Furthermore, a cultural resistance to apply formal methods can be observed: they may be perceived as an additional step that does not add value to the final product, prolongs its development cycle, and introduces undesired complexity, and their integration is often impeded by the lack of appropriate tools (Knight et al. 1997).

In this paperFootnote 1, we propose the application of supervisory control theory (SCT) to the domain of swarm robotics. SCT is a framework for formally synthesising controllers, also referred to as supervisors (Ramadge and Wonham 1987). In SCT, formal languages are used to model the capabilities of systems. At the same time, specifications, also expressed as formal languages, are used to restrict these capabilities. This ensures that the system behaves as intended.

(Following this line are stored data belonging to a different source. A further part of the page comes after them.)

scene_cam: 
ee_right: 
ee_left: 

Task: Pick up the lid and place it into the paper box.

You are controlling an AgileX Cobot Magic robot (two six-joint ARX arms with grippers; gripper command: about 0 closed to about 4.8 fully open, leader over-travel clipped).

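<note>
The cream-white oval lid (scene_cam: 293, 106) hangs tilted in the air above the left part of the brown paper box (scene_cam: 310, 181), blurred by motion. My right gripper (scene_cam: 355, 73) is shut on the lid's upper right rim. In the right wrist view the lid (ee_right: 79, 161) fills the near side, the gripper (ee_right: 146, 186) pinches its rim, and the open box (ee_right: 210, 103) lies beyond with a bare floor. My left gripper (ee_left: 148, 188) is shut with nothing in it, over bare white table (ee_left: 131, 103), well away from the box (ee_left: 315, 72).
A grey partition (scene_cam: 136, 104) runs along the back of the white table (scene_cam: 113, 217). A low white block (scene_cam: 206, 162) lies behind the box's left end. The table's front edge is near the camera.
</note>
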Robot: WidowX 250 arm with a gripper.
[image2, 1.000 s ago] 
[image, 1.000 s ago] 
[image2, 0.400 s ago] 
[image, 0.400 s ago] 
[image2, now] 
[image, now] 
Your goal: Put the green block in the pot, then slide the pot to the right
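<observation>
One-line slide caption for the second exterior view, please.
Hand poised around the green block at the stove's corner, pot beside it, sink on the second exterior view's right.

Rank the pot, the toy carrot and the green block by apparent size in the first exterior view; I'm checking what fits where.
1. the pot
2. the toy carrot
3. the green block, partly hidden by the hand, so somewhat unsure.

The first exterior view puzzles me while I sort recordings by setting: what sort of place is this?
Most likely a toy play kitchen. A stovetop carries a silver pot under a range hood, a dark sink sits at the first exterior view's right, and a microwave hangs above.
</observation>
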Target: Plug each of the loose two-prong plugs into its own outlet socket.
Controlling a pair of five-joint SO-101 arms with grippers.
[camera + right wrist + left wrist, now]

By using SCT, we show how to formally model the capabilities of and specifications for swarm robotics systems and how to automatically generate the controllers (including source code) for the individual robots in the swarm.

The contributions of this work are: (1) the proposal and demonstration of the use of SCT for formally developing controllers in swarm robotics; (2) the application of SCT using the full Ramadge and Wonham (RW) framework (Ramadge and Wonham 1987), from the modelling to the software implementation; (3) the adaptation of an open source software tool to automatically generate the control software for a swarm of robots; and (4) the comparison of three existing control synthesis methods, monolithic (Ramadge and Wonham 1987), modular (Wonham and Ramadge 1988), and local modular (Queiroz and Cury 2000b, a, 2002) in four swarm robotics’ case studies.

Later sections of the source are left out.